In the field of robotics, there is greater emphasis on developing general-purpose robotics. Gains in computer vision and natural language processing have allowed for the development of Vision Language Action (VLA) models, which seek to provide robots with a “general intelligence” capable of interpreting the physical world through a unified multimodal lens.
Early milestones like Google DeepMind’s RT-1 and RT-2 demonstrated that transformers could map visual and linguistic inputs directly to robotic actions at scale, beginning the VLA model paradigm. Concurrently, datasets such as DROID and platforms like Aloha have expanded the diversity of manipulation tasks and improved hardware accessibility for the broader research community.
This article provides an overview of recent progress in VLA models for robotics. For more technical details, see the references and additional resources section.
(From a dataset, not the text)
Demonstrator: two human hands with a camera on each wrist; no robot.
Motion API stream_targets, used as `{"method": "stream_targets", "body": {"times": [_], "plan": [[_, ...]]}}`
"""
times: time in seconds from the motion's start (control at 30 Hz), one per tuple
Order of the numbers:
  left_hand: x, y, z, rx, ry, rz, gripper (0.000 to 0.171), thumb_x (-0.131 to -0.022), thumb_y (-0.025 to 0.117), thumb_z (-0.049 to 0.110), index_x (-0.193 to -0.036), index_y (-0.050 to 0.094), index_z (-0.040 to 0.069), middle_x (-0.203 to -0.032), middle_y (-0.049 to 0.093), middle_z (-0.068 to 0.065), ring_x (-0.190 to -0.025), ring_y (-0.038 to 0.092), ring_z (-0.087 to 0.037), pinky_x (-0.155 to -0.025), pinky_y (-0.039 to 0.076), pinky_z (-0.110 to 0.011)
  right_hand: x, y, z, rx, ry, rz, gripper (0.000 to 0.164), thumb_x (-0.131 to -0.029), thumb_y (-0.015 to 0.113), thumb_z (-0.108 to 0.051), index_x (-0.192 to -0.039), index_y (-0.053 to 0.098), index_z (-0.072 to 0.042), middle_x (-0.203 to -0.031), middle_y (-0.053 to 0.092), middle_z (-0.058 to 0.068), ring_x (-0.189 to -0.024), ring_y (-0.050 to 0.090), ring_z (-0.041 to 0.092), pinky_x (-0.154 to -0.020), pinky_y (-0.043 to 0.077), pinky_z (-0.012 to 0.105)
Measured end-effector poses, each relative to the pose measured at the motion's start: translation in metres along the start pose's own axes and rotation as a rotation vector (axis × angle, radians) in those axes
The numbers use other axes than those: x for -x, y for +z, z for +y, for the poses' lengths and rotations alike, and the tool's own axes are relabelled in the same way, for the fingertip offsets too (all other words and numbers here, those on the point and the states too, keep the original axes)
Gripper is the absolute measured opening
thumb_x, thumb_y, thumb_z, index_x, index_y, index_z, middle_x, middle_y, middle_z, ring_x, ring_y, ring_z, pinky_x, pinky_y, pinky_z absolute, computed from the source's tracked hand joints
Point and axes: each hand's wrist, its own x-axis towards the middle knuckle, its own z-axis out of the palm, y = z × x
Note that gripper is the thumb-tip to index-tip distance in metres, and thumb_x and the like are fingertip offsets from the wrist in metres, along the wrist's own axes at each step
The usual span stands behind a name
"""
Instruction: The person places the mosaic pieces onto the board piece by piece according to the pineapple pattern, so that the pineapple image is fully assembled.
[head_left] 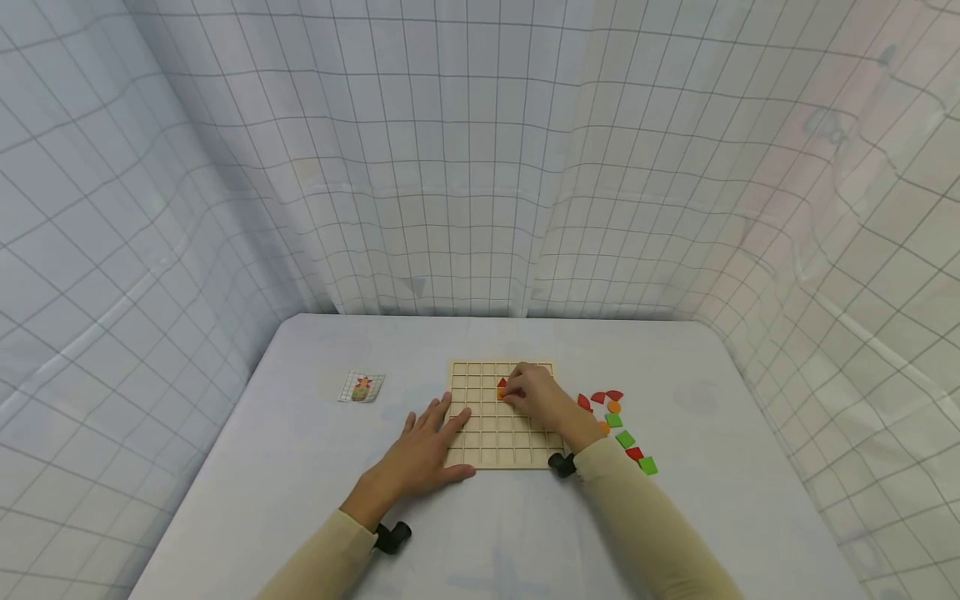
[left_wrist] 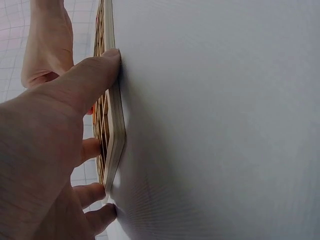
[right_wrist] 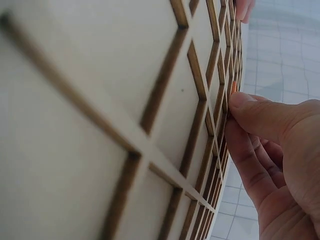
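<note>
A light wooden board [head_left: 495, 458] with a raised grid of square cells lies on the table. My left hand [head_left: 423, 454] rests spread at its left side, thumb [left_wrist: 95, 75] on the front edge and fingertips on or beside the left edge. Over the board's upper middle, my right hand [head_left: 536, 393] pinches a small orange piece [head_left: 500, 392] between thumb and bent index finger, at one of the cells. The fingers partly cover this piece. A red triangular piece [head_left: 502, 382] sits just beyond it in the grid.
Loose flat pieces lie right of the board: red fan shapes [head_left: 597, 397], an orange disc [head_left: 614, 407], green squares [head_left: 626, 438]; the right forearm partly hides some. A gridded card [head_left: 362, 387] with a coloured pattern lies left. White gridded curtains [head_left: 465, 167] surround the table.
</note>
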Motion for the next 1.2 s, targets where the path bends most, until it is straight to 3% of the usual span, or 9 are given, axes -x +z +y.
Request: {"method": "stream_targets", "body": {"times": [0.1, 0.3, 0.5, 0.6, 0.8, 1.0, 1.2], "plan": [[0.0, 0.0, 0.0, -0.002, -0.001, 0.0, 0.098, -0.103, 0.085, 0.061, -0.181, 0.045, 0.017, -0.194, 0.022, -0.026, -0.178, 0.03, -0.052, -0.137, 0.03, -0.083, 0.002, -0.01, -0.017, 0.011, -0.01, -0.008, 0.008, -0.106, 0.086, -0.01, -0.108, 0.093, -0.007, -0.112, 0.077, 0.012, -0.099, 0.074, 0.026, -0.087, 0.067, 0.039], [0.0, 0.001, -0.001, -0.013, -0.004, -0.002, 0.099, -0.103, 0.085, 0.062, -0.182, 0.044, 0.018, -0.194, 0.022, -0.025, -0.179, 0.029, -0.051, -0.137, 0.03, -0.082, 0.004, 0.001, 0.003, 0.01, -0.041, 0.027, 0.01, -0.108, 0.086, -0.016, -0.111, 0.093, -0.01, -0.113, 0.077, 0.01, -0.097, 0.074, 0.022, -0.083, 0.065, 0.032], [0.001, 0.003, -0.001, 0.0, 0.006, 0.003, 0.097, -0.104, 0.084, 0.061, -0.181, 0.044, 0.017, -0.194, 0.022, -0.026, -0.179, 0.029, -0.052, -0.137, 0.029, -0.083, 0.016, -0.025, -0.026, 0.036, 0.085, 0.01, 0.01, -0.107, 0.086, -0.013, -0.113, 0.093, -0.009, -0.115, 0.078, 0.009, -0.101, 0.075, 0.023, -0.09, 0.068, 0.04], [0.001, 0.003, -0.001, 0.001, 0.006, 0.006, 0.098, -0.103, 0.085, 0.06, -0.181, 0.045, 0.017, -0.193, 0.024, -0.026, -0.178, 0.03, -0.053, -0.137, 0.03, -0.083, 0.023, -0.034, -0.03, 0.053, 0.146, 0.009, 0.011, -0.108, 0.085, -0.011, -0.114, 0.092, -0.007, -0.116, 0.078, 0.009, -0.101, 0.074, 0.02, -0.092, 0.068, 0.038], [0.001, 0.001, 0.0, 0.003, 0.002, 0.007, 0.098, -0.102, 0.086, 0.06, -0.181, 0.045, 0.017, -0.194, 0.023, -0.026, -0.179, 0.03, -0.052, -0.138, 0.029, -0.083, 0.035, -0.052, -0.019, 0.06, 0.229, -0.002, 0.015, -0.106, 0.086, -0.01, -0.12, 0.09, -0.005, -0.117, 0.077, 0.008, -0.101, 0.075, 0.017, -0.094, 0.068, 0.037], [0.002, -0.001, 0.001, 0.016, 0.001, 0.005, 0.099, -0.102, 0.087, 0.058, -0.181, 0.045, 0.016, -0.194, 0.023, -0.026, -0.179, 0.029, -0.052, -0.138, 0.027, -0.083, 0.051, -0.07, -0.004, 0.095, 0.255, -0.018, 0.018, -0.108, 0.084, -0.009, -0.124, 0.089, -0.005, -0.124, 0.078, 0.01, -0.104, 0.077, 0.02, -0.094, 0.068, 0.04], [0.002, -0.001, 0.001, 0.013, 0.003, 0.006, 0.098, -0.102, 0.088, 0.057, -0.18, 0.046, 0.015, -0.193, 0.024, -0.027, -0.178, 0.03, -0.053, -0.138, 0.027, -0.083, 0.066, -0.085, 0.007, 0.099, 0.315, -0.076, 0.022, -0.108, 0.083, -0.01, -0.129, 0.087, -0.006, -0.129, 0.076, 0.011, -0.102, 0.073, 0.019, -0.092, 0.067, 0.038]]}}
RT-1 from Google DeepMind demonstrated the utility of the transformer (decoder-only) for processing multimodal inputs (images taken from a robot camera and text as natural language task descriptions) and outputting action tokens.
This model was trained on a large, diverse dataset of 130k robot trajectories across 700+ tasks, allowing it to generalize to new situations rather than being programmed for specific tasks. For example, when told to “pick up the apple,” RT-1 can identify the apple in its camera view and execute the appropriate grasping and movement actions.
source
RT-1 features image and action tokenization, along with token compression, to improve inference speed.
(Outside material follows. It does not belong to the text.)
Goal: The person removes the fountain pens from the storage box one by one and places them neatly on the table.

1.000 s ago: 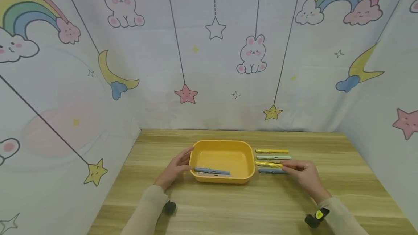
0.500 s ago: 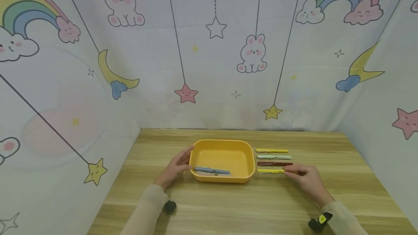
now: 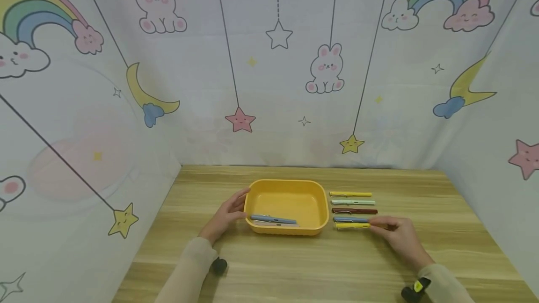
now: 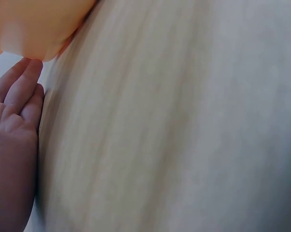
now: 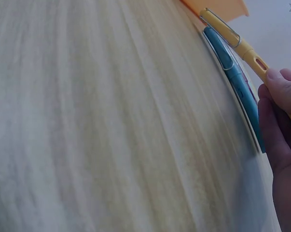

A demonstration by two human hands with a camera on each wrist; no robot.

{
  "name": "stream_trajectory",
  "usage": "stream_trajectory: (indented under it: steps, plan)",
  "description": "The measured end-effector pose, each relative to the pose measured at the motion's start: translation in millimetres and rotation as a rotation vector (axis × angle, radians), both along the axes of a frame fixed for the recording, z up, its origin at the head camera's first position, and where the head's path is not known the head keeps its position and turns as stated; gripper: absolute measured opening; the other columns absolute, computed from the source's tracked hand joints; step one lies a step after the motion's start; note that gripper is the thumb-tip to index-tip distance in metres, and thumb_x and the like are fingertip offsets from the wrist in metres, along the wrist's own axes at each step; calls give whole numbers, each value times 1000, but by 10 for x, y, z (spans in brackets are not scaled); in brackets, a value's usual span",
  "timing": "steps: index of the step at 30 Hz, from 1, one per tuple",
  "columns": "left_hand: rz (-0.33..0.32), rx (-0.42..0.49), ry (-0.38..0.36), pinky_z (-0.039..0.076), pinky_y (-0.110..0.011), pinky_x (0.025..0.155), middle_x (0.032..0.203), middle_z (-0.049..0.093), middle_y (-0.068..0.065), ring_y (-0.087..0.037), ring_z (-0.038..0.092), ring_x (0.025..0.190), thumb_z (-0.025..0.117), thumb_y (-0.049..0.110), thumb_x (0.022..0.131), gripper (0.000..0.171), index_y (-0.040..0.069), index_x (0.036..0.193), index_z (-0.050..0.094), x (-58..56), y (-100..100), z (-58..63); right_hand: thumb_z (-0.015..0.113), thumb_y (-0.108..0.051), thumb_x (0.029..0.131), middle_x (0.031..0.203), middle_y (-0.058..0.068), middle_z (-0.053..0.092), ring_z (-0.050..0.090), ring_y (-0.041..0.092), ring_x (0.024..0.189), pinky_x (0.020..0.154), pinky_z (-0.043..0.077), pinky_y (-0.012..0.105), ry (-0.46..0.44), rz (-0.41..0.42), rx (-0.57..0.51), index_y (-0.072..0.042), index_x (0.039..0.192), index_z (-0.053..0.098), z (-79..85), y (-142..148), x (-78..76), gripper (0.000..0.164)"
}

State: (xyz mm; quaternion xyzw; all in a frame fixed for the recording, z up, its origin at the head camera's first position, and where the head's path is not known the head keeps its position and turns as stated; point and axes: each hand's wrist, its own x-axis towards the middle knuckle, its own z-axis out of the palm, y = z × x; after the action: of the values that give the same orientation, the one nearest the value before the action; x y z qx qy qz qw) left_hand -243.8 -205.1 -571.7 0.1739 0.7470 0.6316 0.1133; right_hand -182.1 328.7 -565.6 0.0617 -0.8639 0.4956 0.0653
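My right hand (image 3: pixel 397 237) pinches a yellow pen (image 3: pixel 353 226) by its right end between thumb and fingers. In the right wrist view, this yellow pen (image 5: pixel 242 48) is raised off the table, beside a blue pen (image 5: pixel 237 82) that lies there. Seen from the head, the blue pen (image 3: pixel 350 219) is just behind the held one. My left hand (image 3: pixel 225 216) rests against the left side of a yellow plastic box (image 3: pixel 286 231), fingers fairly straight. Its fingertips touch the box wall (image 4: pixel 44 34) in the left wrist view. Inside the box lie a blue pen (image 3: pixel 273 219) and a pale pen (image 3: pixel 278 224).
Behind the blue pen on the table, a dark red pen (image 3: pixel 355 211), a light green pen (image 3: pixel 353 202) and another yellow pen (image 3: pixel 351 194) lie in a row, right of the box. A patterned cloth wall (image 3: pixel 286 148) stands behind the wooden table (image 3: pixel 294 268).
My right hand has carried the yellow pen from above the dark red pen, across the blue one, to its near side. The dark red and blue pens are uncovered. The left hand stays put.
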Motion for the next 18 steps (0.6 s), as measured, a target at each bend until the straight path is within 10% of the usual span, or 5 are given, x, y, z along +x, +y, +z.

RT-2 expanded upon RT-1 by incorporating vision-language models (VLMs) pre-trained on internet-scale data. This gave the robot “knowledge” from a massive corpora of image and text data on the web. In contrast to RT-1 which learned solely from robot demonstrations, RT-2 could leverage semantic understanding from its VLM backbone.
What’s particularly interesting is that in order to fit both natural language responses and robotic actions into the same format, the researchers expressed the actions as text tokens and incorporated them directly into the training set of the model along with natural language tokens. Also originating from Google DeepMind, this is the work that coined the term Vision-Language-Action models.
source
This work presented two instantiations of VLAs composed of VLM backbones PaLM-E and PaLI-X, which the researchers call RT-2-PaLM-E and RT-2-PaLI-X. These models are co-fine-tuned with robotic trajectory data to output robot actions, which are represented as text tokens.
source
The text tokens would de-tokenize into robot actions, during inference, allowing for closed loop control. This allowed the researchers to leverage the generalization, semantic understanding, and reasoning of pretrained VLMs in learning robotic policies.
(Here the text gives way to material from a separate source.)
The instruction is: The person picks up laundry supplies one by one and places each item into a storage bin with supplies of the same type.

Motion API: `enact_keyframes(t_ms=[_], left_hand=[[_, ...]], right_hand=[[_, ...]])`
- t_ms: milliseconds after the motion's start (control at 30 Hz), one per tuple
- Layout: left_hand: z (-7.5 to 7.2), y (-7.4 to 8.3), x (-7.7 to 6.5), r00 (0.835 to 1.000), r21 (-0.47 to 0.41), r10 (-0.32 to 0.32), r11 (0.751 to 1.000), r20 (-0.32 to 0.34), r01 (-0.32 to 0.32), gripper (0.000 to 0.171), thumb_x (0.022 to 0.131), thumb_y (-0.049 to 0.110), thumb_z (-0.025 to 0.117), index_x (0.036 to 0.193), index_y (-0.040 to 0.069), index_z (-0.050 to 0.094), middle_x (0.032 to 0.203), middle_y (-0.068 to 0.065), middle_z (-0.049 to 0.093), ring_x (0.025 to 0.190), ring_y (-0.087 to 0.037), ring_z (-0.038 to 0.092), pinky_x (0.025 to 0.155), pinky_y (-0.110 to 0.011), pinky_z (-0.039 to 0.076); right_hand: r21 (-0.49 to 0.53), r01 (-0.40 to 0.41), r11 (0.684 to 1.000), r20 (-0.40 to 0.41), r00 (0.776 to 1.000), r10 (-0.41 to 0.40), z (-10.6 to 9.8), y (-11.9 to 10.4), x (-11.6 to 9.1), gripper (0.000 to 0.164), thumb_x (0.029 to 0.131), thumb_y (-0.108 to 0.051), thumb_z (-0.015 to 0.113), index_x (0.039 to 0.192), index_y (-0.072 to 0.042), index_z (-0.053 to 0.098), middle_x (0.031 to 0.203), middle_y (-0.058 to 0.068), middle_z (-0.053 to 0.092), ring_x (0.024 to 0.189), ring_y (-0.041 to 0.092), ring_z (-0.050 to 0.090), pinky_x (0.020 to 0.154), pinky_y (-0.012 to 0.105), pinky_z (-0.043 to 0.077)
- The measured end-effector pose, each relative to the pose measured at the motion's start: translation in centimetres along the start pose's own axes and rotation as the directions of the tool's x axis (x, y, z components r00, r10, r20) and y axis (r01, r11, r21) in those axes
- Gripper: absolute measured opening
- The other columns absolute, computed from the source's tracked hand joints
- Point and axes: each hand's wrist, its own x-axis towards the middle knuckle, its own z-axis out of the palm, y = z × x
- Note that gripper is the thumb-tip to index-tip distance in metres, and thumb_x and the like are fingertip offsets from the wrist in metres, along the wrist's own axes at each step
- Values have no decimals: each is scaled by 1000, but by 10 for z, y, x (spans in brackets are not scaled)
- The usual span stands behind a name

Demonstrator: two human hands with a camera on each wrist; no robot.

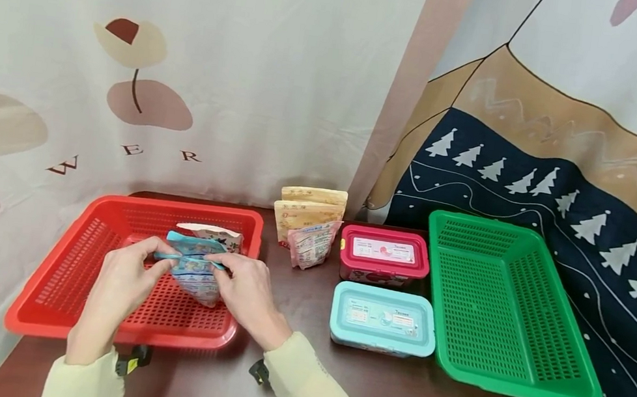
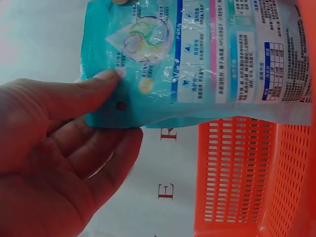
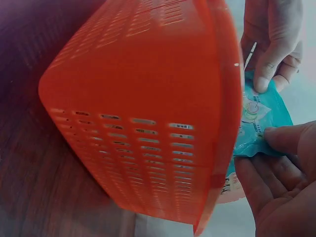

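Both hands pinch the top corners of a teal detergent pouch [image 1: 197, 280], which hangs upright over the red basket [image 1: 47, 299]. The left hand [image 1: 120, 281] grips its left corner. In the left wrist view, the thumb presses the pouch's printed face [image 2: 212, 54] near a small punched hole, fingers behind. The right hand [image 1: 251, 292] grips the right corner, thumb in front. More teal wrapping [image 1: 195, 243] shows just behind the held edge. A white patterned pouch [image 1: 228, 237] leans at the basket's back. In the right wrist view, the basket wall [image 3: 138, 84] hides the pouch's lower part.
Tan pouches [image 1: 307, 213] and a pink pouch [image 1: 312, 245] stand right of the red basket. A magenta lidded box [image 1: 384, 268] stands behind a light blue lidded box [image 1: 381, 343]. A green basket [image 1: 515, 391] lies at the right. A printed curtain [image 1: 283, 90] hangs behind the table.
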Motion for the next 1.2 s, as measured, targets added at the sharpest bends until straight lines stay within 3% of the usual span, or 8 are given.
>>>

Similar to VLMs, RT-2 exhibited chain-of-thought reasoning. Ablations reveal the significance of pre-trained weights and the trend of model generalization improving with model size.
Rather than a single new model, this was a collaborative effort to pool robotic data from 22 institutions across different robot platforms. The resulting dataset (Open X-Embodiment dataset) contained ~1M trajectories from 20+ robot types. Models trained on this diverse data (called RT-X models) showed better generalization across different robot hardware.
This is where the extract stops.